Go over the entries below line by line, copying each one that contains the word "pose".

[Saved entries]
--------------------------------
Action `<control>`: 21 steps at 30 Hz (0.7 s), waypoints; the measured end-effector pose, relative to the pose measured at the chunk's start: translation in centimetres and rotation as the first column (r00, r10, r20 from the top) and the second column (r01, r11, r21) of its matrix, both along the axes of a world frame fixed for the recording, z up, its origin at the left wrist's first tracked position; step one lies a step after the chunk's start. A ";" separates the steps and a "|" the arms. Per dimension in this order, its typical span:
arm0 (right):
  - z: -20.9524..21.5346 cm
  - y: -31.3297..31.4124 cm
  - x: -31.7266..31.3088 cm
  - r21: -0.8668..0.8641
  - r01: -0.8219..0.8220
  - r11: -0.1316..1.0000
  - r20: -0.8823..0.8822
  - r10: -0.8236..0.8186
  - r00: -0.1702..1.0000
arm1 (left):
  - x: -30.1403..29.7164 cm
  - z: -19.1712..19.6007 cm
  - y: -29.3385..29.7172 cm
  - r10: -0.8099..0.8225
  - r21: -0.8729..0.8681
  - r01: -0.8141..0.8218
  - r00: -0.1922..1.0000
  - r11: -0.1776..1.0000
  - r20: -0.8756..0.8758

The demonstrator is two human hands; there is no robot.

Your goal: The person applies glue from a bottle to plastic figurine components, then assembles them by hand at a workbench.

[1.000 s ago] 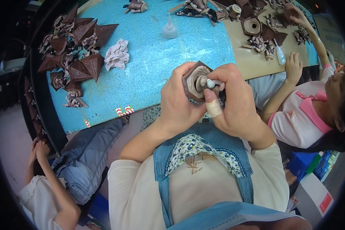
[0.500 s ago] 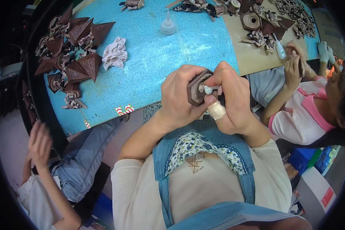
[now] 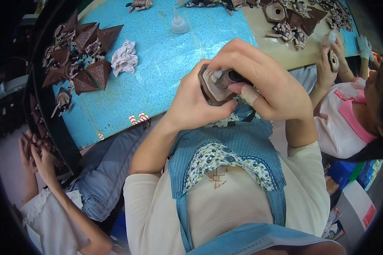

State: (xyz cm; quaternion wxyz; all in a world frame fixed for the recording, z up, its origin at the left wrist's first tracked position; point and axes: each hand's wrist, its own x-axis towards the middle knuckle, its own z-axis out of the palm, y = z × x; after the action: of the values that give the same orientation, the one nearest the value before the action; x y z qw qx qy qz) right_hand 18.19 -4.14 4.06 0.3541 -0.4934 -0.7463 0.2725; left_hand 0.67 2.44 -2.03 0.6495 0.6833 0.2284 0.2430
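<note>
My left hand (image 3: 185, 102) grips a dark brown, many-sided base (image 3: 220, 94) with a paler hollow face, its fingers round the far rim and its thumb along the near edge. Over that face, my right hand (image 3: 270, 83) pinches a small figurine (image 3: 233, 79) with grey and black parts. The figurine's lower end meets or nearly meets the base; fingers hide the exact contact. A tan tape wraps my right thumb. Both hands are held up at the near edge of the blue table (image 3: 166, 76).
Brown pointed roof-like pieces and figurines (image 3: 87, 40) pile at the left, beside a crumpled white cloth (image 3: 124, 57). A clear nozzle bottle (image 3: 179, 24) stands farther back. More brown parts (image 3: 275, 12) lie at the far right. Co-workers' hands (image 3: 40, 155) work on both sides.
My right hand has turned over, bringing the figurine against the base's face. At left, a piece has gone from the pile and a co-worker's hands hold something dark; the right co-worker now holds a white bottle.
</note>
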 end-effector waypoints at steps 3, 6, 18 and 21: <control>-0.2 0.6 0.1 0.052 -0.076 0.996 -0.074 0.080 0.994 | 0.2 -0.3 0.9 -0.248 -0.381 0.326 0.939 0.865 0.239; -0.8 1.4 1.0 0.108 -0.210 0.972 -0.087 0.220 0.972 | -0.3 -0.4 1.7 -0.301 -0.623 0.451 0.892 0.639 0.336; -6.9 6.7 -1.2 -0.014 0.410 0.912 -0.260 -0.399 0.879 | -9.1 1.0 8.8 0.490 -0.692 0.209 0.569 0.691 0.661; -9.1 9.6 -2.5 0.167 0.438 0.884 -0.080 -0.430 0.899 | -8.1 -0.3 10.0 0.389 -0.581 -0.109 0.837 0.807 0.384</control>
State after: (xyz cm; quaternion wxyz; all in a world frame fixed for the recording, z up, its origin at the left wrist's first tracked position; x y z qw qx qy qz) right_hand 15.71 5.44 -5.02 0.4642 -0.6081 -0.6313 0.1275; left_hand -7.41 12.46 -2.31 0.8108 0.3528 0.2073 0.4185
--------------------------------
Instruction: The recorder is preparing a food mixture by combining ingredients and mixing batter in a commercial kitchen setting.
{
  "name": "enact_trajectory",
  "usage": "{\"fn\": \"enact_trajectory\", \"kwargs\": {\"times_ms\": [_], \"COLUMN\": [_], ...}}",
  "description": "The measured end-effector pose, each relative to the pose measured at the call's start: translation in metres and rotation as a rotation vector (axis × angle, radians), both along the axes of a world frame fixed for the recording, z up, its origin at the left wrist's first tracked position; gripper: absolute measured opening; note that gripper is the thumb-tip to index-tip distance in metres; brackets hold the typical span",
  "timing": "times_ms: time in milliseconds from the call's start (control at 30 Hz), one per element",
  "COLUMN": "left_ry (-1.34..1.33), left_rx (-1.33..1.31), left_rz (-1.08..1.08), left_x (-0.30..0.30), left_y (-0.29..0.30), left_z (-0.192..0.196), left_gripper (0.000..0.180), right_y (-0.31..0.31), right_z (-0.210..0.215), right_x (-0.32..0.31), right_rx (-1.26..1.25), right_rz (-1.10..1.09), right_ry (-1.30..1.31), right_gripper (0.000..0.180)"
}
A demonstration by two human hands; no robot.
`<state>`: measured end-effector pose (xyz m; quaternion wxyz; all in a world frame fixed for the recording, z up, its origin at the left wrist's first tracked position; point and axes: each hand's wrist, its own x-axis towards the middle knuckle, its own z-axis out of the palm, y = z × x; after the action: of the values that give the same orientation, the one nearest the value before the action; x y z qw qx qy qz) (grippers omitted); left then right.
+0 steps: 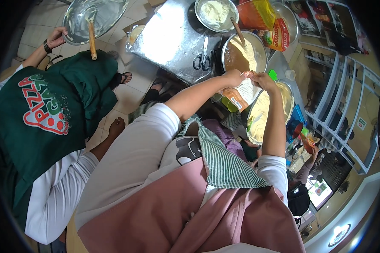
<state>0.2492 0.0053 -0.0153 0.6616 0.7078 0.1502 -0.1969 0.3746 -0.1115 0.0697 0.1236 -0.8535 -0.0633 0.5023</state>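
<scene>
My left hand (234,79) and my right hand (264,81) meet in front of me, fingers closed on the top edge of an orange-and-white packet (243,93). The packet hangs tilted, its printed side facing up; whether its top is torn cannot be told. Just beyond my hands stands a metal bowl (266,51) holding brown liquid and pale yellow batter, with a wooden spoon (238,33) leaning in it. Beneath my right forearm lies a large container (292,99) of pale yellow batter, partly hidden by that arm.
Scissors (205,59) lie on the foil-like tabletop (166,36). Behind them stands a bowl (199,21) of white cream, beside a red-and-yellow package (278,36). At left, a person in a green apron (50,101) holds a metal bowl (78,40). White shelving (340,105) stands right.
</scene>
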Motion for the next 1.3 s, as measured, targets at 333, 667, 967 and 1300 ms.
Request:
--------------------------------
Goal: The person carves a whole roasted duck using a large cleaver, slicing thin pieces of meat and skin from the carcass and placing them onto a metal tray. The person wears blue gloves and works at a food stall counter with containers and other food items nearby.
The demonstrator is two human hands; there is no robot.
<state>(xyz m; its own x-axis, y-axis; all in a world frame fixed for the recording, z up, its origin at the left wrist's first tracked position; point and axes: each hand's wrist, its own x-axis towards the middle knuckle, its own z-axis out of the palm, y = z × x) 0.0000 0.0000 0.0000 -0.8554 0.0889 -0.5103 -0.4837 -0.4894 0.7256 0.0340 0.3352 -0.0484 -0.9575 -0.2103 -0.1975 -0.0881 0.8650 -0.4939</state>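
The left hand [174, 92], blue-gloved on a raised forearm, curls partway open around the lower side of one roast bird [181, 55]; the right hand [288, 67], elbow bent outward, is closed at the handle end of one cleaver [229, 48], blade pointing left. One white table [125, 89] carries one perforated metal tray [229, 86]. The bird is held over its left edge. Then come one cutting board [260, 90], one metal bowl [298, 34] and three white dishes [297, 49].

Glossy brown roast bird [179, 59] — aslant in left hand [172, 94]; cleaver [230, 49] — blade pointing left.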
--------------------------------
● Written response
Action `<control>`: 21 steps at 30 Hz (0.7 s), waypoints; the measured end-effector pose, relative to the pose measured at the chunk's start: translation in centimetres and rotation as the first column (r00, r10, r20 from the top) and the second column (r01, r11, r21) of its matrix, both along the axes of a world frame fixed for the recording, z up, its origin at the left wrist's first tracked position; step one lies a step after the chunk's start. A ";" separates the steps and a "|" the arms. Per dimension in this order, its typical span:
  "description": "The measured end-effector pose, each relative to the pose measured at the call's start: translation in metres and rotation as a rotation vector (axis × angle, radians), both along the axes of a world frame fixed for the recording, z up, its origin at the left wrist's first tracked position; gripper: absolute measured opening; note that gripper is the thumb-tip to index-tip distance in metres; brackets hold the typical span",
`<state>`: measured end-effector pose (xyz m; quaternion wxyz; all in a world frame fixed for the recording, z up, its origin at the left wrist's first tracked position; point and axes: each hand's wrist, its own x-axis towards the middle knuckle, its own z-axis out of the palm, y = z × x; after the action: of the values that give the same orientation, the one nearest the value before the action; x y z qw qx qy qz) (grippers omitted); left then right.

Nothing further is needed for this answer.